If you are the complainant

In tax matters, the “complainant” is the Income Tax Department, which acts on behalf of the government. If you receive a notice from the department regarding non-filing of ITR, you are the respondent or assessee. Here is what you should do:

  • Do not ignore the notice. A notice from the Income Tax Department is a legal document that requires a timely response.
  • Read the notice carefully to understand the reason it was issued, the information requested, and the deadline for response.
  • Gather all the documents and information required to formulate a proper reply.
  • Consult with Lawyer: The very basic and important step to start is talk to Lawyer / advocate. You should not hesitate in paying his consultation fee i.e. might be in range of Rs. 10,000 to 50,000 depends case to case. He is helping you in this situation of come out. He is expert in the domain and can help you explain the procedure which you might have never explored. A good lawyer can get the issues resolved much faster than you think.
  • Draft and submit a comprehensive response within the stipulated time, either electronically through the portal or as directed in the notice.
Forgot to File Your ITR? Here’s What the Income Tax Act Says

If you are the victim

In this context, you are the assessee who has defaulted. To mitigate the consequences, you should act proactively and responsibly.

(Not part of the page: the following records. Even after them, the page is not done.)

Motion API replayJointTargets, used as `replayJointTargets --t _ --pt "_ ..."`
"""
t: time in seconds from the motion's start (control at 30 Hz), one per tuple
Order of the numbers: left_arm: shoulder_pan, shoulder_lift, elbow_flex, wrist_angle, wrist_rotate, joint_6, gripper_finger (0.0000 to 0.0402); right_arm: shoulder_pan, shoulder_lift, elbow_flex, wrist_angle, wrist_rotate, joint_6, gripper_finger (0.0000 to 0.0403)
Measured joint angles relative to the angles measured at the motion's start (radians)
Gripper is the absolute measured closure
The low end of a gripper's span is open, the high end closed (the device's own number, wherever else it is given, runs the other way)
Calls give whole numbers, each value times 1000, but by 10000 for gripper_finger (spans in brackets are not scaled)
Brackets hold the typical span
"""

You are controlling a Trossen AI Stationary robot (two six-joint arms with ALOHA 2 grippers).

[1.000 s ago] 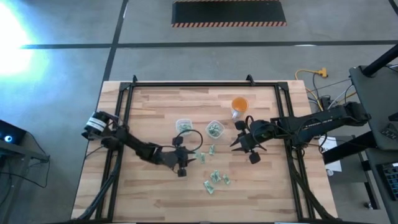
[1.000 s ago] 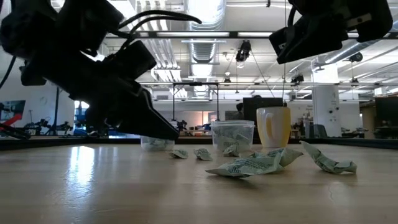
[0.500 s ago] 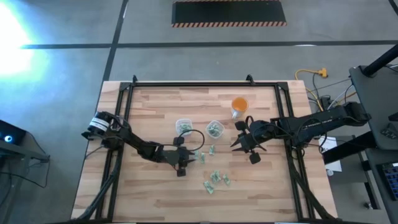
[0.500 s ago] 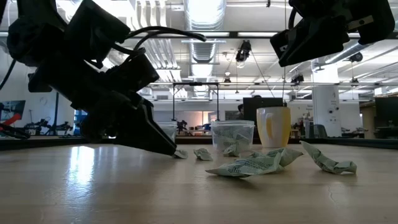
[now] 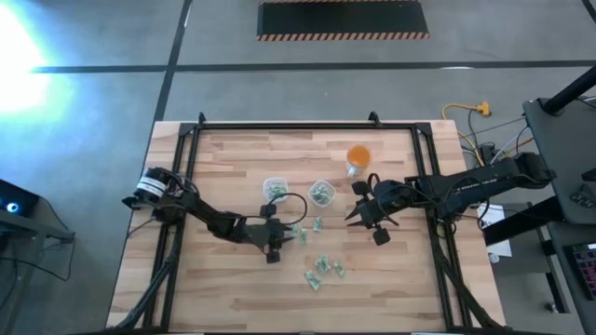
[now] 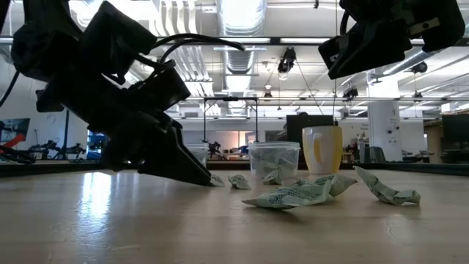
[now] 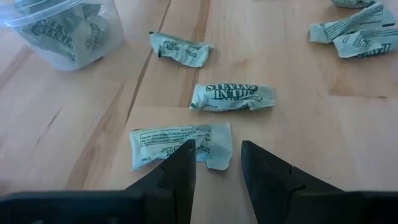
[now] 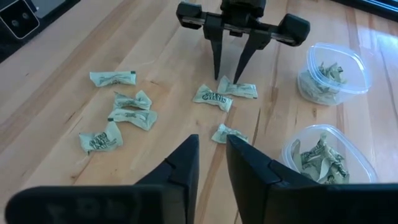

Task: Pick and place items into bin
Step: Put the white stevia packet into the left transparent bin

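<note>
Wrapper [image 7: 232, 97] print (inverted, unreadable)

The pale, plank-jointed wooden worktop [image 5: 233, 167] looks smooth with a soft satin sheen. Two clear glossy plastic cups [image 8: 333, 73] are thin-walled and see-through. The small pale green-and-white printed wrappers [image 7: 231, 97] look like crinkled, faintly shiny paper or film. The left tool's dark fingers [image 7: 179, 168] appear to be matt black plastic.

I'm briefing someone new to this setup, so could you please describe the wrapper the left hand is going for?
Start at the two clear cups mid-table; three wrappers lie just in front of them. The left hand stands open, its fingertips down on one of these, the flat wrapper. Unlike the two twisted ones beside it, it lies spread out and rectangular.
</note>
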Motion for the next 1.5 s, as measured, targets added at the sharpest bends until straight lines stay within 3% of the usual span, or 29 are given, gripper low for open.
replayJointTargets --t 0.2,0.5,0.83,1.23,1.5 --pt "0 10 0 2 -15 -18 306 0 0 0 -1 0 0 339" --pt "0 10 0 0 -12 -20 396 0 0 0 -1 0 0 339" --pt "-13 -14 7 7 -16 -16 401 0 0 -1 -2 0 0 342" --pt "-27 -158 -11 -7 -87 70 402 2 0 -7 -3 0 0 342" --pt "-27 -207 -29 -53 -52 64 400 2 0 -8 -1 -20 1 346"
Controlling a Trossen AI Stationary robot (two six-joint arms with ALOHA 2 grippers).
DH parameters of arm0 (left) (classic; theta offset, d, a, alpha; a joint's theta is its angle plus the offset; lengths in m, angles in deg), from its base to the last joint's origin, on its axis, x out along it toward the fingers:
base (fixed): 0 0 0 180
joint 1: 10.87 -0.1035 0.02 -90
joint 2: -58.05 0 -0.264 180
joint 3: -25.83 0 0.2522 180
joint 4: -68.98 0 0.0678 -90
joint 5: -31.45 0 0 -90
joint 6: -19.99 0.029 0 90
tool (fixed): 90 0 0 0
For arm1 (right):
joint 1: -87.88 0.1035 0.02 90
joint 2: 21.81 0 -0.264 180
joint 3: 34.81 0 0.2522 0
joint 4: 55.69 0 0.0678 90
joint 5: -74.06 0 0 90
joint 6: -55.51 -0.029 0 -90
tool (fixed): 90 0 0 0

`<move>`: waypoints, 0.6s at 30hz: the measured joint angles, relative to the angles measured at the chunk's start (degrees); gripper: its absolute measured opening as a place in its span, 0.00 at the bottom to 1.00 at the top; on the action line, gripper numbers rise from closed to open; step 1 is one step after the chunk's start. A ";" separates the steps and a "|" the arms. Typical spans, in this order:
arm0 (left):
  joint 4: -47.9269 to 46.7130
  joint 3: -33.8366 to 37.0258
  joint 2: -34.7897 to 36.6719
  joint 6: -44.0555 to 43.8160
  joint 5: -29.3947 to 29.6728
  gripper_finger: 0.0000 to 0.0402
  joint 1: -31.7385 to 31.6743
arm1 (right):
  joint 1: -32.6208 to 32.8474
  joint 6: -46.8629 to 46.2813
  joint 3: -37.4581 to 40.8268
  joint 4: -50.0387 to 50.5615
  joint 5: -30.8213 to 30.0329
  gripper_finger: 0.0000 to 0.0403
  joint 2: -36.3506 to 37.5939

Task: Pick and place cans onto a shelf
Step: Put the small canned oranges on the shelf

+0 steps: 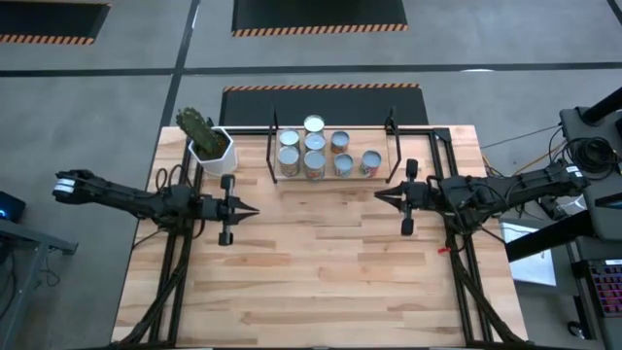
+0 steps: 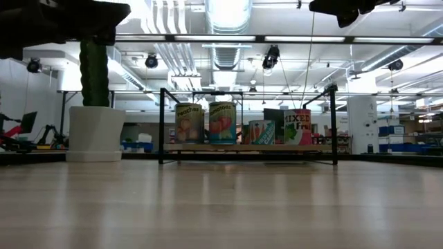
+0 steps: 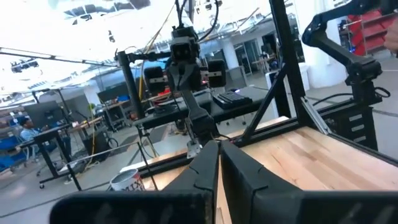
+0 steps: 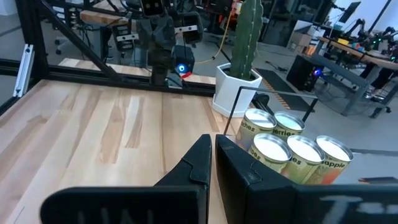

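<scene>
Since all seven or so cans seemingly stand on the shelf, we hold both left gripper and right gripper closed, empty, finished.

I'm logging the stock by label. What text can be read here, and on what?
"MIXED Fru": red-and-green can, right end of the shelf, low view.
"Peaches": yellow-labelled can, blurred, likely reading.
Pink-labelled can and teal carton-like item: too blurred to read.
Right wrist view: can labels cut off.

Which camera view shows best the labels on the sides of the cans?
The low view: it looks level at the cans on the shelf, so words like "MIXED" read. The high view shows only tops, the right wrist view mostly tops, the left wrist view one can's edge.
</scene>
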 joint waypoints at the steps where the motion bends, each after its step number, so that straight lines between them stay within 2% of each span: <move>1: -0.66 0.12 0.74 -0.17 0.02 0.00 -0.21 | 0.00 0.04 -0.04 0.00 0.00 0.03 0.01; 8: -6.50 0.20 4.73 -0.91 0.02 0.00 -0.70 | 0.00 0.05 -0.08 0.00 -0.26 0.03 0.02; 14: -11.39 0.18 7.68 -1.12 0.04 0.00 -0.70 | -0.23 -1.64 -0.12 1.50 -4.60 0.03 0.02; 18: -15.15 0.18 10.16 -2.33 0.04 0.00 -0.70 | -1.50 -3.65 -0.12 2.35 -4.70 0.03 0.02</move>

  • Acknowledge the oversight and take immediate steps to rectify it. This includes paying the due tax with interest and filing the appropriate return (ITR-U).
  • Maintain a clear record of all actions taken, including payment challans, copies of the filed returns, and any correspondence with the tax department.
  • Cooperate fully with the tax authorities if they initiate any proceedings or ask for further information.
  • Consult with Lawyer: The very basic and important step to start is talk to Lawyer / advocate. You should not hesitate in paying his consultation fee i.e. might be in range of Rs. 10,000 to 50,000 depends case to case. He is helping you in this situation of come out. He is expert in the domain and can help you explain the procedure which you might have never explored. A good lawyer can get the issues resolved much faster than you think.

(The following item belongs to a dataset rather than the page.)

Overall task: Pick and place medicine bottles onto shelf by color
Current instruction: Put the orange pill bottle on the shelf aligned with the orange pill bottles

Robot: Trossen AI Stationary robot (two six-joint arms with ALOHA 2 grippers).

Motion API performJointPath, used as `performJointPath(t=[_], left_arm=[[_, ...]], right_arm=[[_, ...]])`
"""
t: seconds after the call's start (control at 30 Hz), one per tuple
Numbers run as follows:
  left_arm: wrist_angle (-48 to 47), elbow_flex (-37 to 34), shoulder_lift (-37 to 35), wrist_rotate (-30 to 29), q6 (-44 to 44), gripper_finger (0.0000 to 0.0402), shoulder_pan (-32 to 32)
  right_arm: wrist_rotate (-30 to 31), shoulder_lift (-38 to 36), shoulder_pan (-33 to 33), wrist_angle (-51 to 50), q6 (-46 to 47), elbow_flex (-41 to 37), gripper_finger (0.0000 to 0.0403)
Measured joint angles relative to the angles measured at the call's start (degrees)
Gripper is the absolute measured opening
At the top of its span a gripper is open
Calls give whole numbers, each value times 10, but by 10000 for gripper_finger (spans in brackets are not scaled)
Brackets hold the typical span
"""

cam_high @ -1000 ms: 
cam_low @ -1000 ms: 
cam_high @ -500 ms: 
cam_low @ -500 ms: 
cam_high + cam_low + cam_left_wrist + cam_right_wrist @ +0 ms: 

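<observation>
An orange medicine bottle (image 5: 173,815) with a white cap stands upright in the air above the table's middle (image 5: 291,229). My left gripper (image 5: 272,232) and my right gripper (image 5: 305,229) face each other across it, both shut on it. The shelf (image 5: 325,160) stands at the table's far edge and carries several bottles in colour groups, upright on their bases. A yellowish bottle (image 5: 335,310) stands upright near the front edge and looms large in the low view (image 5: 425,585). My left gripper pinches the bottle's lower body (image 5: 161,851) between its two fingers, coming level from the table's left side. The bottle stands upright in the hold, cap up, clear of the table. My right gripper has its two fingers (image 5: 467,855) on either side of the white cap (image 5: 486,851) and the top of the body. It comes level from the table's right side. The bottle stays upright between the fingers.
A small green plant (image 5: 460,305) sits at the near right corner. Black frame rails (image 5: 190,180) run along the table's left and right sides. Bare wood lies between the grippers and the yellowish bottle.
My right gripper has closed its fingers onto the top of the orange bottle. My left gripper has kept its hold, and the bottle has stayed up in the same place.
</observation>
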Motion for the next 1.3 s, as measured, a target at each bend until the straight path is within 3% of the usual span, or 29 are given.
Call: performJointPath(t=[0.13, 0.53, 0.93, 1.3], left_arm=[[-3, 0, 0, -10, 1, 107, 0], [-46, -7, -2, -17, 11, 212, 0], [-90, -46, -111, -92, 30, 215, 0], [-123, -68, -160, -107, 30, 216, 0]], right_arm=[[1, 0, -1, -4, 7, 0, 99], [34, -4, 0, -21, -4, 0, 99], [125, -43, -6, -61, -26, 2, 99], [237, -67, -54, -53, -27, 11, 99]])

How the police behave in such cases

Typically, the police have no direct role in cases of simple non-filing or late filing of income tax returns. These are civil matters handled by the Income Tax Department. Police involvement is extremely rare and would only occur if the Income Tax Department initiates criminal prosecution for willful tax evasion under Section 276CC of the Income Tax Act. For this to happen, the department must prove in court that the failure to file was a deliberate act to evade a substantial amount of tax. For most individuals who have simply missed the deadline due to oversight, the matter is resolved through penalties, interest, and proper filing, without any police intervention.

FAQs people normally have

Forgot to File Your ITR? Here’s What the Income Tax Act Says

What evidence is required?

To rectify the situation and respond to any notice, you will need to provide evidence of your income and taxes paid. Key documents include:

  • Form 16 (TDS certificate from your employer).
  • Bank account statements for the relevant financial year.
  • Proof of any other income, such as from investments or rent.
  • Documents supporting any deductions you wish to claim (e.g., investment proofs under Section 80C, health insurance receipts, home loan statements).
  • Challans (receipts) for any tax, interest, or penalty paid by you.

How long will the investigation take?

The timeline for resolving such a case varies. If you proactively file an Updated Return (ITR-U) and pay all dues, the matter may be closed upon processing of the return. If the Income Tax Department issues a notice, the process is called an “assessment.” You will be required to submit a response and documents. The assessing officer will review your submissions and pass an assessment order. This process can take several months to over a year, depending on the complexity of the case, the workload of the officer, and your cooperation.